Problem to solve
Everything in the data gets repeated exactly, except for the pictures.

::: Data excerpt

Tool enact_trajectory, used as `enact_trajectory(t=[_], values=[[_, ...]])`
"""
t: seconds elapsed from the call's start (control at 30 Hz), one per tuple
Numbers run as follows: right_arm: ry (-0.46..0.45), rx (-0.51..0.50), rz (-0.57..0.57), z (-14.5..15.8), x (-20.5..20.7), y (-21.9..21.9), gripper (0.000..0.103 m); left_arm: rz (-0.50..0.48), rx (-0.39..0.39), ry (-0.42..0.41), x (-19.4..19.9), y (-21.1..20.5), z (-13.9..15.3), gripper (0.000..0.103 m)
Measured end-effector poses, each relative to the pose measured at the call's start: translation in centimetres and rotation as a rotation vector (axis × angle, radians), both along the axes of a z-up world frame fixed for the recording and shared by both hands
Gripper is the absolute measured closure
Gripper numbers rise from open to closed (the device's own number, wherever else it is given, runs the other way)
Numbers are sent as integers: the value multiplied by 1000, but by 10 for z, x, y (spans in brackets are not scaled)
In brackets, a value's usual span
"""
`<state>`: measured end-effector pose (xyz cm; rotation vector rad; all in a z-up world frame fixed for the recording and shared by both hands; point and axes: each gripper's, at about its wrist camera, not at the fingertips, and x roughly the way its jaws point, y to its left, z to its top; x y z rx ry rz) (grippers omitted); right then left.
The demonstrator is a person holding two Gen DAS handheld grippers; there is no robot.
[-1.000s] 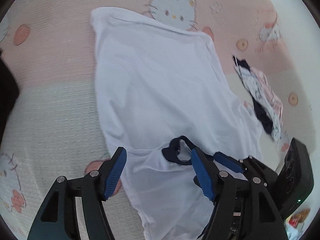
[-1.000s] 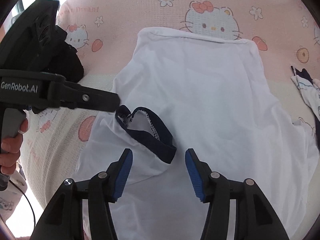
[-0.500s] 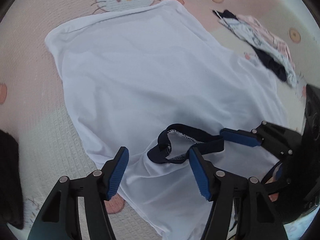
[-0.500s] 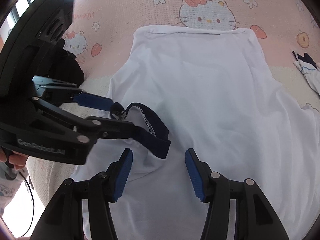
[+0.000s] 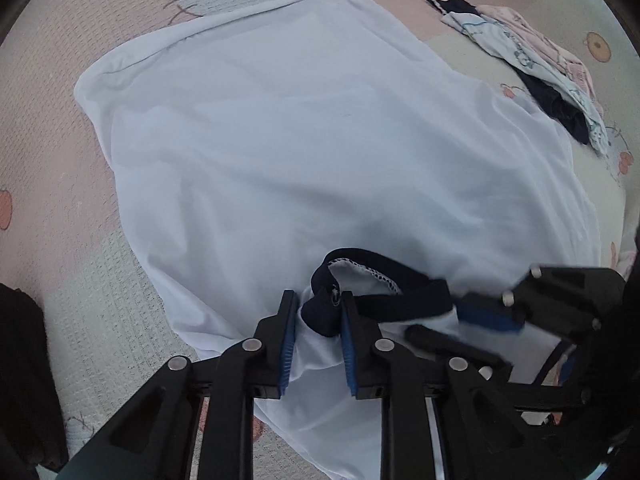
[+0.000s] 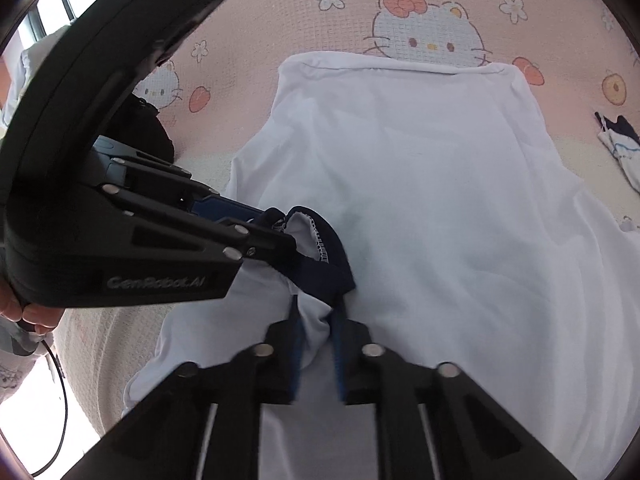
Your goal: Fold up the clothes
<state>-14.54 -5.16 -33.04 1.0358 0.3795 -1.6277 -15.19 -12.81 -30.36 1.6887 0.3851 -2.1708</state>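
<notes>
**Both grippers closed on the collar end, ready to start the fold**

I see the pink cartoon-cat print bedspread (image 5: pixel 52 128) first, with the white soft cotton T-shirt (image 5: pixel 304 136) spread flat across it, hem at the far side, neck end nearest me. A small heap of patterned and dark clothes (image 5: pixel 552 76) lies well apart to the right, and a black garment (image 6: pixel 148 128) off to the left. No basket or bin is in view, so nothing is contained.

My left gripper (image 5: pixel 316 312) has just been closing and now pinches the shirt's navy ribbed neckband (image 5: pixel 384 292) with white cloth between the pads. My right gripper (image 6: pixel 316 320) has likewise just closed on the neckband's other side and the cloth below it.

I judge this the grasp before the first fold: next I should lift both sides evenly and carry the collar toward the hem, keeping the cloth taut.
</notes>
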Motion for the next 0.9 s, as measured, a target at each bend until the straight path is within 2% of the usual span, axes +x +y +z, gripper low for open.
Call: enact_trajectory(t=[0.07,0.17,0.27,0.37,0.5,0.63,0.7,0.73,0.77,0.8,0.83,0.9], values=[[23,-4,1,3,3,2,97,52,-6,-19,-3,-4,-2,86],[37,42,-19,2,5,4,98,113,5,12,-6,-12,1,86],[-38,32,-53,-1,-2,11,98,200,49,84,-2,-28,10,86],[-81,37,-61,-4,-10,16,98,258,51,128,3,-41,18,87],[-148,37,-66,-6,-16,22,98,264,31,163,12,-50,31,87],[-171,9,-43,-4,-14,27,96,304,58,260,29,-54,49,86],[-192,19,-39,-2,-13,27,89,327,83,297,41,-56,57,85],[-202,24,-37,-1,-13,27,70,337,85,309,45,-55,60,83],[-227,13,-27,1,-12,29,53,346,84,322,50,-53,63,80],[-242,3,-20,3,-11,29,48,355,79,340,59,-52,66,70],[-257,-7,-12,5,-9,29,43,358,85,372,63,-52,69,51],[-248,8,-22,8,-6,29,43,361,113,431,65,-52,74,25]])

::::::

Output of the task
Tool enact_trajectory, used as `enact_trajectory(t=[_], values=[[_, ...]])`
"""
t: seconds elapsed from the call's start (control at 30 Hz), one per tuple
Numbers run as follows: right_arm: ry (-0.46..0.45), rx (-0.51..0.50), rz (-0.57..0.57), z (-14.5..15.8), x (-20.5..20.7), y (-21.9..21.9), gripper (0.000..0.103 m); left_arm: rz (-0.50..0.48), rx (-0.39..0.39), ry (-0.42..0.41), x (-19.4..19.9), y (-21.1..20.5), z (-13.9..15.3), gripper (0.000..0.103 m)
Measured end-effector poses, each relative to the pose measured at the call's start: translation in centimetres and rotation as a rotation vector (axis × angle, radians), both along the axes of a z-up world frame fixed for the recording and shared by both hands
Gripper is the absolute measured closure
Gripper numbers rise from open to closed (the device's own number, wherever else it is given, runs the other way)
Numbers are sent as integers: the value multiplied by 1000, but by 10 for z, x, y (spans in brackets are not scaled)
In brackets, a value's usual span
"""
`<state>`: measured end-effector pose (xyz cm; rotation vector rad; all in a z-up world frame fixed for the recording and shared by both hands; point and axes: each gripper's, at about its wrist camera, not at the fingertips, and x roughly the way its jaws point, y to its left, z to its top; x y z rx ry rz) (grippers omitted); right then left.
The demonstrator is a person holding two Gen DAS handheld grippers; there is no robot.
[-1.000s] 
[-1.000s] 
[-0.500s] 
[-0.500s] 
[+0.000s] 
[+0.000s] 
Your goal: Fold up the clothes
<state>-14.54 -5.16 -33.04 1.0358 0.3795 -1.6277 -15.19 -12.81 -30.36 1.6887 0.3851 -2.1708</state>
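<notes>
**Both grippers closed on the collar end, ready to start the fold**

I see the pink cartoon-cat print bedspread (image 5: pixel 52 128) first, with the white soft cotton T-shirt (image 5: pixel 304 136) spread flat across it, hem at the far side, neck end nearest me. A small heap of patterned and dark clothes (image 5: pixel 552 76) lies well apart to the right, and a black garment (image 6: pixel 148 128) off to the left. No basket or bin is in view, so nothing is contained.

My left gripper (image 5: pixel 316 312) has just been closing and now pinches the shirt's navy ribbed neckband (image 5: pixel 384 292) with white cloth between the pads. My right gripper (image 6: pixel 316 320) has likewise just closed on the neckband's other side and the cloth below it.

I judge this the grasp before the first fold: next I should lift both sides evenly and carry the collar toward the hem, keeping the cloth taut.
</notes>
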Motion for the next 0.9 s, as measured, a target at each bend until the straight path is within 2% of the usual span, axes +x +y +z, gripper low for open.
Call: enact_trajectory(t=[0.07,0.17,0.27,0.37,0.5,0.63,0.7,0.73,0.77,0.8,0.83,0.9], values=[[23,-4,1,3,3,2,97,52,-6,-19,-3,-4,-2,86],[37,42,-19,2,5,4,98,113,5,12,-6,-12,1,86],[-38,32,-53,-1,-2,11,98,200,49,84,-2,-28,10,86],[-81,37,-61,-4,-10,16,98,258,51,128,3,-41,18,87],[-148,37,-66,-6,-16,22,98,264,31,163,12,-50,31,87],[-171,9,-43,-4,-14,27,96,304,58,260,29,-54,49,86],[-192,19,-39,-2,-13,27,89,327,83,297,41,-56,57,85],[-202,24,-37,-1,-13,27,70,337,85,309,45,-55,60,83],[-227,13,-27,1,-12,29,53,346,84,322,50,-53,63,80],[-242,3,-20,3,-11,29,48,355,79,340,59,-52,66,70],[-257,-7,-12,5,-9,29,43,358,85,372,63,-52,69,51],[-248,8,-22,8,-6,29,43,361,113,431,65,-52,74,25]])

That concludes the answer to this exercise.